The main advantage of the OFDM over other multi-carrier modulations is the carrier orthogonality. This feature permits to overlap the spectrum of the carriers without getting any inter-carrier interference, leading to higher carrier density and thus better spectrum utilization [1].

The OFDM modulation scheme can be expressed as:

$$s_k(t - kT) = \sum_{i = -N/2}^{N/2 - 1} x_{i,k} e^{j2\pi \left(\frac{i}{T}\right)(t - kT)}$$
 (1)

where  $x_{i,k}$  is the *i*th data symbol associated to the *k*th subcarrier, and T is the symbol period.

It is easy to recognize in (1) an Inverse Discrete Fourier Transform. Assuming in (1) that  $x_{i,k}$  is constant along the symbol period T it is possible to use an IDFT/DFT blocks to modulate/demodulate the OFDM signal. This approach requires much less resources than using modulators/demodulators banks, moreover the IDFT/DFT might be computed by using the efficient Fast Fourier Transform (FFT) algorithm, which reduces the complexity of the algorithm from  $\mathcal{O}(n^2)$  to  $\mathcal{O}(n\log n)$ 

The objective of this work is to obtain an FFT core, small enough to be included in a complete OFDM transceiver without consuming too much resources, but efficient and accurate enough to be useful in an ISDB-t television system.

## II. ARCHITECTURE SELECTION

There are several algorithms to calculate the FFT and each of them has some advantages and disadvantages. As we are trying to achieve a small implementation, the radix-r algorithm is selected because of its particularity of reusing the same modules for all the steps involved in the FFT calculation [2]. Radix-r algorithms are a variation of Cooley-Tukey algorithms [3], which factorizes the FFT length, N, in the form of  $N=r^{\nu}$ , such that the N-point FFT is decomposed in  $\nu$  r-points sub-FFTs. This factorization reduces the complexity from  $\mathcal{O}(n^2)$  to  $\mathcal{O}(n\log n)$  and leads to module reutilization as the sub-FFTs are all the same.

These are key advantages in order to reduce the footprint of the core.

Radix-r algorithms limits the size of the FFT to powers of r, but it is not a trouble given that the available lengths are suitable for the proposed use.

# A. Radix-r Algorithm

This algorithm is based in the factorization of the FFT's length N through the bidimentional mapping:

$$n = N_2 n_1 + n_2 \qquad \begin{cases} 0 \le n_1 \le N_1 - 1 \\ 0 \le n_2 \le N_2 - 1 \end{cases}$$
 (2)

$$k = k_1 + N_1 k_2 \qquad \begin{cases} 0 \le k_1 \le N_1 - 1 \\ 0 \le k_2 \le N_2 - 1 \end{cases}$$
 (3)

where n is the time domain index, k is the frequency domain index, and  $N = N_1 N_2$ .

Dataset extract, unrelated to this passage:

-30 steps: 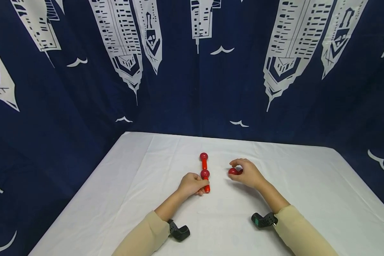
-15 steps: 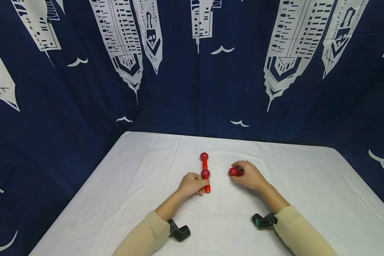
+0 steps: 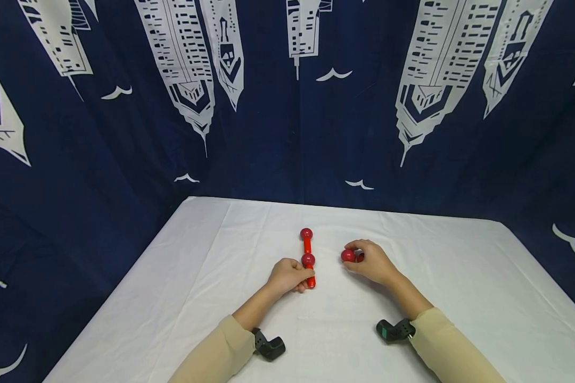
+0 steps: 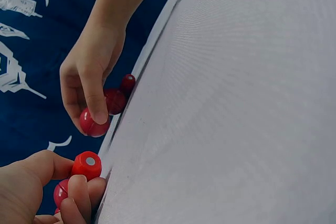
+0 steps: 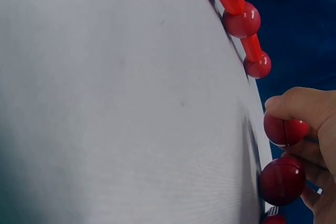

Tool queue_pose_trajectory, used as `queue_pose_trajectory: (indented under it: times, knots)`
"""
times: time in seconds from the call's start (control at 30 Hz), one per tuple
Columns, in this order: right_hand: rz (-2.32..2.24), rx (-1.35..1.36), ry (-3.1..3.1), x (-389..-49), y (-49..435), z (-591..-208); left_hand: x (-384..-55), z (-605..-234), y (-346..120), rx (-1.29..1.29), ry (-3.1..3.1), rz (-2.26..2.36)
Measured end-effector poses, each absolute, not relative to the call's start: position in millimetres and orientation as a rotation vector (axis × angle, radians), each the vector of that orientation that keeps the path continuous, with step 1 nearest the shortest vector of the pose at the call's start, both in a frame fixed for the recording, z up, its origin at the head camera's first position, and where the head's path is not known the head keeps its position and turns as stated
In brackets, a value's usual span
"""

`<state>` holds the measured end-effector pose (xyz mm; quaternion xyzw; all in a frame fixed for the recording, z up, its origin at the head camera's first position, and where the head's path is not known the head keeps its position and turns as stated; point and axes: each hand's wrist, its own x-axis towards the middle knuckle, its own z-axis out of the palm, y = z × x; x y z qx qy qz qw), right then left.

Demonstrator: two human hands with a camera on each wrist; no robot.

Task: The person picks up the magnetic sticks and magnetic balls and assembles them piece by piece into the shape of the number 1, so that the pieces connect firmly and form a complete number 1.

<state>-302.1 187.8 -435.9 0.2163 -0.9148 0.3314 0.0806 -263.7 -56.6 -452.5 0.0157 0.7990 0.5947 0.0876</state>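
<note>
A straight chain of red magnetic pieces lies on the white-covered table: a far ball (image 3: 306, 234), a rod (image 3: 307, 245), a middle ball (image 3: 308, 260) and a near rod (image 3: 311, 282). My left hand (image 3: 286, 275) pinches that near rod, whose end shows a pale round spot in the left wrist view. To the right, my right hand (image 3: 372, 262) holds a red ball (image 5: 283, 129) between thumb and fingers. A second, darker red ball (image 5: 282, 181) sits just behind it by the curled fingers. Past that, a small red piece with a pale dot (image 4: 127, 82) is partly hidden.
White cloth (image 3: 335, 340) covers the table, whose far edge meets a dark blue curtain (image 3: 268, 149) with white building prints. Black camera units (image 3: 270, 349) are strapped at both wrists, low over the cloth.
My right forefinger has come down onto the red ball, which it stood apart from a second ago. The ball then shifts slightly left and away. My left hand and the chain stay put.
</note>
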Motion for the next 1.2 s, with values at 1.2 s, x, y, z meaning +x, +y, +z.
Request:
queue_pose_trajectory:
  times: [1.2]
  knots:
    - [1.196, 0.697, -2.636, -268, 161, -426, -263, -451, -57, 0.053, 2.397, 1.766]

The DFT and IDFT can be expressed as (4) and (5)

$$X[k] = \sum_{n=0}^{N-1} x[n]W_N^{kn}$$
 (4)

$$x[n] = \frac{1}{N} \sum_{k=0}^{N-1} X[k] W_N^{-kn}$$
 (5)

where  $W_N^{kn}=e^{\frac{-j2\pi kn}{N}}$  are known as *twiddle factors*. Replacing (2) and (3) in (4) and (5) it is obtained:

$$X[k1, k2] = \sum_{n_2=0}^{N_2-1} W_{N_2}^{n_2 k_2} \left( W_N^{n_2 k_1} \sum_{n_1=0}^{N_1-1} x[n_1, n_2] W_{N_1}^{n_1 k_1} \right)$$
(6)

The inner summation in (6) is a  $N_1$  points DFT multiplied by the factor  $W_N^{n_2k_1}$ . Taking  $\tilde{x}[n2,k1]=W_N^{n_2k_1}\sum_{n_1=0}^{N_1-1}x[n_1,n_2]W_{N_1}^{n_1k_1}$  and replacing in (6):

$$X[k1, k2] = \sum_{n_2=0}^{N_2-1} W_{N_2}^{n_2 k_2} \tilde{x}[n2, k1]$$
 (7)

Equation (7) shows the  $N_2$  points  $\tilde{x}$  DFT. It demonstrates the power of the algorithm by replacing an N point DFT with two smaller sequential DFT. These sub-DFTs can be divided applying the described method in turn to reduce the original DFT to several sub-DFTs of smaller length and simpler to operate.

The value of r affects the type and quantity of operations needed, as can be seen in table I.

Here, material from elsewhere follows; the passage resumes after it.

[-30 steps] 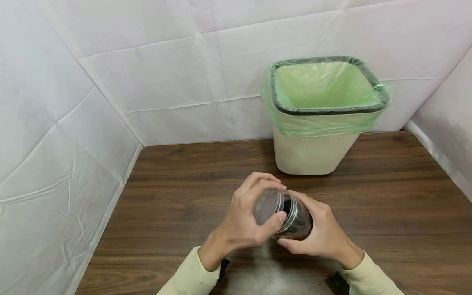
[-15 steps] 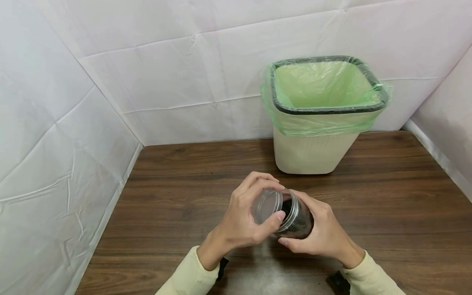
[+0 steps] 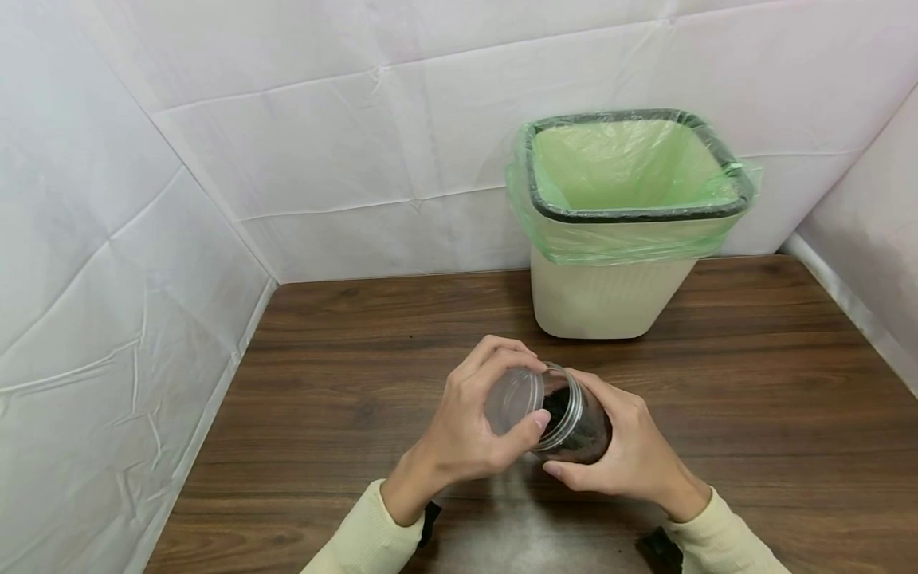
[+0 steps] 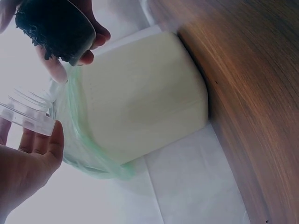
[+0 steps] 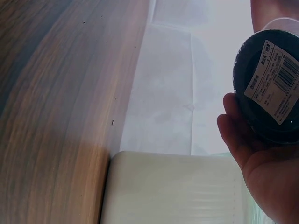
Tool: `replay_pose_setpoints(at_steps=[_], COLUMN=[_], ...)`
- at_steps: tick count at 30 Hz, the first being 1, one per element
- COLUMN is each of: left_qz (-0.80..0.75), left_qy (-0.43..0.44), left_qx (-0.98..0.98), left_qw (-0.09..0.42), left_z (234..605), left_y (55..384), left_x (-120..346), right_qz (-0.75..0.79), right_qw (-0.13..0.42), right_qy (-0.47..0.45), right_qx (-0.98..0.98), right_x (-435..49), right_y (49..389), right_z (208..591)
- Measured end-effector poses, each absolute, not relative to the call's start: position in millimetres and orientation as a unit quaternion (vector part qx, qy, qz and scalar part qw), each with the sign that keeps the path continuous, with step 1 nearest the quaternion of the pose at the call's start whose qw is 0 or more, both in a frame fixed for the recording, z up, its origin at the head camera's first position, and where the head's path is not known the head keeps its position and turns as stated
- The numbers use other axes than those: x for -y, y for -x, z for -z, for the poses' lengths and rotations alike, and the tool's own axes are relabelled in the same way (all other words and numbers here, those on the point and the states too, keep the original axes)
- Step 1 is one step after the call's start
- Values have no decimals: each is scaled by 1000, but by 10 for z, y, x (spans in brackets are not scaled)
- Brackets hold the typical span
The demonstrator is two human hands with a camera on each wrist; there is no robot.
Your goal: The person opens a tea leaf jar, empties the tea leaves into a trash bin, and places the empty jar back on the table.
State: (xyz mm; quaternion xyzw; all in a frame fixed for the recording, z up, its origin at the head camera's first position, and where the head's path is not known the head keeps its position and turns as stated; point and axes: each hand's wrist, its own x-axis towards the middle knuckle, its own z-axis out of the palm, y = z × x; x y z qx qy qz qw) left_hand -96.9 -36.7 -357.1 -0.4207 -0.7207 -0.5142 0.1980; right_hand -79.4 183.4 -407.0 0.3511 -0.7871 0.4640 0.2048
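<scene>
My left hand [image 3: 466,426] grips a clear, round plastic lid [image 3: 508,399] between thumb and fingers. Close on its right, my right hand [image 3: 634,442] holds a clear jar [image 3: 590,434] round its side, tilted with the mouth facing the lid. Inside lies a dark, shredded material [image 3: 555,403]. From the left wrist, a gap shows between the ridged lid [image 4: 37,119] and the dark shreds [image 4: 35,28] at the jar's mouth. In the right wrist view, the jar's base [image 5: 247,60] bears a white barcode label [image 5: 275,81].
A cream trash bin [image 3: 606,299] with a dark rim and a green bag liner [image 3: 631,247] stands beyond the hands, near the back wall. The dark wood table [image 3: 344,399] lies below. White sheeting [image 3: 323,143] covers the walls behind and at both sides.
My left hand has shifted slightly left with the lid, away from the jar. More of the dark shreds shows at the jar's mouth. My right hand has barely moved.
</scene>
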Motion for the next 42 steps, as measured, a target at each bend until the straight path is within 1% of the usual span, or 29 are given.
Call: replay_pose_setpoints(at_steps=[8,25,42], left_qz=[511,504,500], left_qy=[418,410,392], left_qx=[723,732,746], left_qw=[202,207,198], left_z=[3595,3643,3697], left_y=[974,986,998], left_x=[373,418,470], right_qz=[-467,-470,-466], right_qw=[198,202,204], right_qy=[-348,-349,-334], right_qx=[789,785,794], right_x=[-1850,-1886,-1930], right_y=[789,788,780], right_z=[4062,4071,4092])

TABLE I. OPERATIONS NEEDED BY DIFFERENT VALUES OF r FOR AN 8-POINT FFT

| r | Multiplications | Non trivial multiplications | additions |
|---|-----------------|-----------------------------|-----------|
| 2 | 2               | 0                           | 2         |
| 3 | 3               | 2                           | 6         |
| 4 | 4               | 0                           | 8         |
| 5 | 6               | 5                           | 17        |
| 7 | 9               | 8                           | 36        |

For r=2 and r=4 there aren't non trivial multiplications, so this are the values chosen for r.

A radix-r FFT has  $log_rN$  stages and each stage has N operations, giving the  $\mathcal{O}(n \log n)$  complexity. As table I shows, for r=4 more operations per stage are needed but there are half the stages than for r=2. Then, both are implemented in order to compare them and bring the possibility to choose depending on the requirements of the specific application.

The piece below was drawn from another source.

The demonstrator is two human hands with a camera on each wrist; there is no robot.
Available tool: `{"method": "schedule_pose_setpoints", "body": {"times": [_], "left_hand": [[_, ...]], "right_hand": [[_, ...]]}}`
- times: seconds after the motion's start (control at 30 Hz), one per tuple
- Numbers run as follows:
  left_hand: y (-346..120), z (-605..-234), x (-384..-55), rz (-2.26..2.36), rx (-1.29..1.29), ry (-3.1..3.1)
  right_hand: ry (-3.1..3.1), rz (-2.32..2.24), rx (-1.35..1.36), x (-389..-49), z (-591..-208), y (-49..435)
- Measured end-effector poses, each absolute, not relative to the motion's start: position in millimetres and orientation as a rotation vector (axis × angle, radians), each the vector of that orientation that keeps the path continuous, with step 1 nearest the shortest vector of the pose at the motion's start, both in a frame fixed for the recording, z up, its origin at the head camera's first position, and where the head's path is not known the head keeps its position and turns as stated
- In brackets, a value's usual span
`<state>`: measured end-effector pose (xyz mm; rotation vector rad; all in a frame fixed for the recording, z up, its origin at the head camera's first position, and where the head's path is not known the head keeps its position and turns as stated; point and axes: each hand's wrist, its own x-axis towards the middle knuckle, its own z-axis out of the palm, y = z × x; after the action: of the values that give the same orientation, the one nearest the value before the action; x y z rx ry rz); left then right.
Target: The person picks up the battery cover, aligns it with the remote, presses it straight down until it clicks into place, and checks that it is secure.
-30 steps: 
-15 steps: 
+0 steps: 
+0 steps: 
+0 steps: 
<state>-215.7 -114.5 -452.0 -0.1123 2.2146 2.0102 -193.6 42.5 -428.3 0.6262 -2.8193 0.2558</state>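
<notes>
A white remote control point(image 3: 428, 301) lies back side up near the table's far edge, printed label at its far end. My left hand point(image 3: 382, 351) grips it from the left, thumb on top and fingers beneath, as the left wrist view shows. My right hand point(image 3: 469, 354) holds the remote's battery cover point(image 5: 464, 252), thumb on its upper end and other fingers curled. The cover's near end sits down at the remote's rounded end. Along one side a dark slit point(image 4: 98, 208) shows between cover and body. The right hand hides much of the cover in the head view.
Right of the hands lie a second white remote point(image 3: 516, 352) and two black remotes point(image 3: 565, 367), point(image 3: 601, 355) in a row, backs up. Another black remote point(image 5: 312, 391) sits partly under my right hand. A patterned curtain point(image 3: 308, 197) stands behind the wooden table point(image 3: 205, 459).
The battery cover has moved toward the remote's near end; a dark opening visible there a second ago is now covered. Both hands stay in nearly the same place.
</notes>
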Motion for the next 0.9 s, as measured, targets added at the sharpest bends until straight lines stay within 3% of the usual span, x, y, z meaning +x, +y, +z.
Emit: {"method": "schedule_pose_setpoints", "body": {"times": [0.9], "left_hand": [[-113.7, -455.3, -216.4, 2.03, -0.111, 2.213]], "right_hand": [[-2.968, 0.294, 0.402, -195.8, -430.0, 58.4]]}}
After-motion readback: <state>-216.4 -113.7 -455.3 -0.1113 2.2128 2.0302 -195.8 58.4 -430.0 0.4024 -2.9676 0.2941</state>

Another advantage of this algorithm is the possibility of inplace memory using, where the results of an operation is held in the memory position of the operands, so for an N point DFT, an N length memory is needed.

### B. Implementation of the Radix-r architecture

Fig. 1 shows the simplified scheme for 8 points radix-2 FFT.



Fig. 1. 8 points Radix-2 FFT algorithm representation

Each node represents an addition and the arrows represents a multiplication by the value over it. Fig. 1 shows the stage division of the algorithm, each of them performing a 2 points DFT.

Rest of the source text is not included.